Mas qual! Rosanna não era Nancy, a verdade é essa!
— Agora me diga, querida — disse eu por que está chorando?
— Por causa dos anos que passaram, Sr. Betteredge —, disse Rosanna baixinho. — Minha vida pregressa ainda me atormenta às vezes.
— Vamos, minha garota — disse eu —, sua vida pregressa foi apagada. Por que não consegue esquecê-la?
Ela segurou uma das golas do meu casaco. Sou um velho desastrado, e muito da minha comida e bebida caem em minhas roupas. Às vezes uma das mulheres, às vezes outra, limpa minha sujeira. Na véspera, Rosanna havia tirado uma mancha da gola do meu casaco para mim, com um produto novo que garantia remover qualquer mancha. A gordura havia saído, mas uma parte mais opaca na ponta do tecido mostrava onde a mancha havia estado. A garota apontou para o local e balançou a cabeça.
— A mancha saiu — disse ela. — Mas ainda se pode ver Sr. Betteredge: ainda se pode ver!
Tal observação feita a um homem usando como exemplo seu próprio casaco não é fácil de responder. Algo na própria garota também me fazia ter pena dela naquele momento específico. Ela tinha belos olhos castanhos, mesmo sendo feia em tudo o mais — e me olhava com muito respeito por minha idade e meu caráter, qualidades fora de seu alcance, o que fez com que meu coração pesasse por nossa segunda arrumadeira. Sentindo-me incapaz de confortá-la, havia apenas uma coisa a fazer. Isto é: levá-la para jantar.

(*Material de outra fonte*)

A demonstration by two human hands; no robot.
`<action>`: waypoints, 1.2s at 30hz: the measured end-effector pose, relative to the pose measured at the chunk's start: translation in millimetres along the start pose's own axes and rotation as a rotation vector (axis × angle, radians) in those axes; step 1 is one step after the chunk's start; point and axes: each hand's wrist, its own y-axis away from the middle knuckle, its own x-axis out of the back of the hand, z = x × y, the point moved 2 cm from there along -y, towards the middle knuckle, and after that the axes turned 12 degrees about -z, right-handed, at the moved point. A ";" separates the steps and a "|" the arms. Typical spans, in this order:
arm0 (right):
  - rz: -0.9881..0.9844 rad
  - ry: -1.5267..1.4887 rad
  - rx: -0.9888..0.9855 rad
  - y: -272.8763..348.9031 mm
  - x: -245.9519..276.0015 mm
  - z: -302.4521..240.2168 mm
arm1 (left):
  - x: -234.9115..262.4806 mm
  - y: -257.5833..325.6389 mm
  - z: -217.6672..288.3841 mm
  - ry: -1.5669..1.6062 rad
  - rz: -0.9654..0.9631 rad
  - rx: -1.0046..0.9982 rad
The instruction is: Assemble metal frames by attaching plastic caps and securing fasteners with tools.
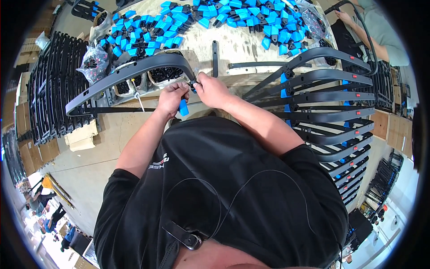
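Observation:
A black curved tubular frame (130, 71) lies across the table's near edge, reaching out to the left. Its bent right end comes down between my two hands. My left hand (172, 101) is closed, its fingertips pinched together beside that end; what they pinch is too small to make out. A blue plastic piece (183, 108) hangs just below these fingers, close to a black fitting (193, 85) at the frame's end. My right hand (212, 91) is wrapped round the end of the frame, thumb on top. Fingers on its underside are hidden.
Blue-and-black plastic pieces (179, 18) are heaped over the far table. Bins of small black parts (165, 74) line its near edge, by a screwdriver (138, 95). Finished-looking curved frames (331, 96) are stacked at right; black racks (56, 85) stand left. A co-worker's arm (365, 36) shows far right.

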 end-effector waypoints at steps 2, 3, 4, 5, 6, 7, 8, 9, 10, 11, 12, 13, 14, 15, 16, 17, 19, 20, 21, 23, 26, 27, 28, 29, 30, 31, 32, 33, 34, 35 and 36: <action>-0.006 0.019 0.019 0.7 -0.1 -0.7 | -0.6 0.1 0.8 -0.043 -0.012 0.011; -0.008 0.020 0.017 0.7 -0.2 -1.0 | -1.5 0.1 1.6 -0.073 -0.002 0.012; -0.009 0.024 0.020 0.0 0.3 -1.3 | -2.1 -0.3 2.3 -0.104 0.008 0.011; -0.010 0.027 0.023 -0.2 0.7 -1.7 | -1.8 -1.3 0.4 -0.102 0.008 0.010; -0.011 0.029 0.023 0.4 0.3 -1.6 | -1.0 -2.7 -2.8 -0.133 0.011 -0.012; -0.017 0.037 0.015 0.2 -0.4 -1.7 | -0.5 -3.7 -3.1 -0.166 0.014 -0.035; -0.023 0.044 0.007 -0.4 -0.7 -1.8 | 0.4 -4.8 -3.4 -0.165 0.014 -0.037; -0.023 0.045 0.008 -1.3 -0.4 -1.8 | 0.9 -5.9 -3.8 -0.199 0.002 -0.026; -0.011 0.026 0.013 -0.6 -0.3 -1.7 | -0.5 -5.4 -3.9 -0.231 -0.011 -0.013; 0.002 0.008 0.018 0.0 -0.2 -1.9 | -3.0 -5.3 -4.8 -0.231 -0.012 -0.013; 0.002 0.008 0.017 -0.3 -0.9 -1.6 | -6.1 -5.2 -7.1 -0.151 0.019 0.012; 0.000 0.014 0.024 -1.3 -0.6 -1.2 | -8.4 -5.6 -7.6 -0.073 0.048 0.037; -0.003 0.021 0.031 -2.1 -0.5 -0.8 | -8.6 -6.1 -6.0 -0.073 0.046 0.037; -0.001 0.021 0.029 -2.5 -0.2 -0.1 | -8.2 -6.6 -4.3 -0.060 0.044 0.084; -0.006 0.021 0.025 -2.7 -0.2 -0.6 | -9.3 -5.7 -1.0 -0.047 0.043 0.132; -0.011 0.020 0.020 -2.6 -0.4 -0.7 | -11.9 -5.6 3.0 -0.047 0.041 0.134; -0.007 0.021 0.016 -1.9 -0.8 -0.8 | -17.4 -5.3 9.0 -0.042 0.067 0.222; -0.002 0.022 0.014 -1.7 -0.7 -1.1 | -17.0 -5.7 9.3 -0.042 0.067 0.221; -0.002 0.022 0.015 -1.5 -0.5 -1.4 | -16.7 -6.2 9.0 -0.035 0.054 0.228; -0.012 0.016 -0.005 -0.9 0.1 -2.1 | -15.9 -6.6 7.9 -0.030 0.040 0.235; -0.017 0.002 -0.006 -0.2 1.3 -3.8 | -12.7 -6.3 4.6 -0.065 0.032 0.181; -0.016 0.001 -0.005 -0.3 1.4 -3.3 | -9.3 -6.1 3.2 -0.082 0.000 0.134; -0.017 0.007 -0.001 -0.4 1.3 -2.8 | -7.6 -5.1 4.1 -0.100 -0.032 0.087; -0.018 0.014 0.003 -0.5 1.3 -2.3 | -5.8 -3.5 3.7 -0.102 -0.033 0.088; -0.016 0.012 0.004 -0.3 1.2 -1.7 | -4.4 -1.6 4.5 -0.147 -0.032 0.036; -0.017 0.011 0.004 0.3 1.0 -1.7 | -3.7 0.3 5.6 -0.190 -0.030 -0.017; -0.018 0.011 0.003 0.6 0.8 -1.9 | -2.6 0.7 3.9 -0.192 -0.029 -0.017; -0.018 0.009 0.004 0.7 0.5 -2.1 | -0.5 0.7 1.9 -0.252 0.015 -0.063; -0.014 0.008 0.005 0.5 0.4 -1.6 | -0.1 1.2 2.7 -0.312 0.058 -0.110; -0.011 0.006 0.005 0.4 0.2 -1.1 | 0.4 1.6 2.6 -0.312 0.058 -0.110; -0.011 0.006 0.004 0.1 -0.2 -0.8 | 0.9 2.2 3.1 -0.290 0.060 -0.142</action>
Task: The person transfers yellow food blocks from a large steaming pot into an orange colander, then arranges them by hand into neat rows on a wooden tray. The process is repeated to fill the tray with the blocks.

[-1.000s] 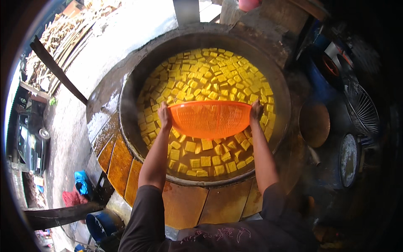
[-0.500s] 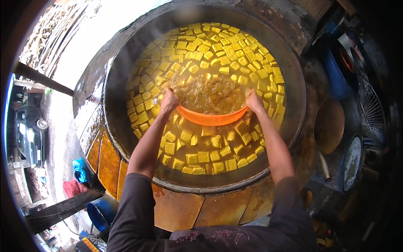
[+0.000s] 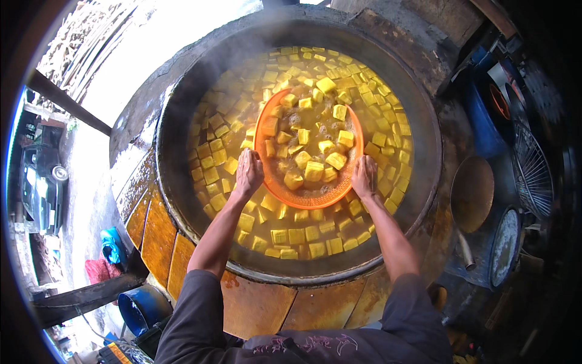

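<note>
Both my hands grip the rim of an orange plastic basket [image 3: 306, 200], my left hand [image 3: 248, 173] on its left side and my right hand [image 3: 365, 176] on its right. The basket sits partly sunk in cloudy yellowish liquid, tilted, with its far rim partly under the surface. Several yellow tofu-like cubes [image 3: 314, 171] lie or float inside it. Around it, many more yellow cubes [image 3: 297, 236] float in the large round pot [image 3: 182, 200]. Fingertips of both hands are partly hidden by the rim.
Wooden boards [image 3: 254, 300] line the pot's near edge. On the right are a large ladle [image 3: 473, 194], a wire strainer [image 3: 533, 176] and a blue barrel [image 3: 485, 121]. A blue bucket [image 3: 144, 309] stands at lower left. Steam rises at the far left of the pot.
The basket has tipped from nearly edge-on to facing up, and cubes now show inside it. My hands have moved slightly nearer to me, still gripping the rim.
</note>
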Demonstrator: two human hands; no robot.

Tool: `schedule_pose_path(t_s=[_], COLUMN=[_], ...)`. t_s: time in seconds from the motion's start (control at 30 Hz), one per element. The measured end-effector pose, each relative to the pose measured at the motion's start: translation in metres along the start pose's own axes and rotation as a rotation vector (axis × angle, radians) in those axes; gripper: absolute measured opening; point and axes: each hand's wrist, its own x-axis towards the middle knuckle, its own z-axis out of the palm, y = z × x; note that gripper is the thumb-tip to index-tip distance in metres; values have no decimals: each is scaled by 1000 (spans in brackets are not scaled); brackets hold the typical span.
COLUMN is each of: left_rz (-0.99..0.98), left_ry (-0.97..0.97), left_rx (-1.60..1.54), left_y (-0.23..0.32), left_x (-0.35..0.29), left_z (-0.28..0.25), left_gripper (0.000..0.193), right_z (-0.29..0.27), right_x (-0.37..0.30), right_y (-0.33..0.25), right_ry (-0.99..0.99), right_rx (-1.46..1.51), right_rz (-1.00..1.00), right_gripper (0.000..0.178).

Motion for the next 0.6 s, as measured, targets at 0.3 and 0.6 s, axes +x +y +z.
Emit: schedule_pose_path(t_s=[0.3, 0.6], left_rz=[-494, -375], left_ry=[-31, 136], left_rx=[-112, -98], left_y=[-27, 13], left_x=[-5, 2], left_z=[2, 13], left_gripper=[36, 30], right_z=[-7, 34], right_x=[-9, 26], right_y=[35, 33], right_ry=[-142, -76], right_rx=[390, 152], right_rz=[641, 588], right_gripper=[35, 23])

— Ajude-me a me levantar — disse eu. — Você está atrasada para o jantar, Rosanna, e eu vim buscá-la.
— O senhor, Sr. Betteredge! — disse ela.
— Disseram a Nancy para vir buscá-la — disse eu. — Mas pensei que iria preferir ser repreendida por mim, querida.
Em vez de me ajudar a me levantar, a pobre menina colocou sua mão na minha e apertou de leve. Tentou com força não tomar a chorar e conseguiu — pelo que teve meu respeito.
— O senhor é muito gentil, Sr. Betteredge — disse ela. — Não quero jantar hoje; deixe-me ficar aqui mais um pouco.
— O que a faz gostar de estar aqui? — perguntei. — O que a traz sempre a este feio lugar?
— Algo me atrai aqui — disse a garota, desenhando figuras com os dedos na areia. — Tento ficar longe e não consigo. Algumas vezes — falou ela em voz baixa, como se tivesse medo do que ia dizer —, algumas vezes, Sr. Betteredge, penso que meu túmulo me espera aqui.
— Há carneiro na brasa e torta esperando por você! — disse eu.
— Vá jantar imediatamente. É isso que acontece, Rosanna, quando se pensa de estômago vazio.
Falei com severidade, naturalmente indignado (na minha idade) ao escutar uma jovem de 25 anos falar de seu fim derradeiro!
Ela não pareceu escutar-me: colocou a mão em meu ombro, mantendo-me onde estava, sentado ao seu lado.
— Penso que o lugar me amaldiçoou — disse ela. — Sonho com ele noite após noite; penso nele quando estou costurando. O senhor sabe que eu sou muito grata, Sr. Betteredge; sabe que tento merecer sua gentileza e a confiança de minha senhora. Mas algumas vezes me pergunto se a vida aqui não é demasiado calma e boa para uma mulher como eu, depois de tudo por que passei, Sr.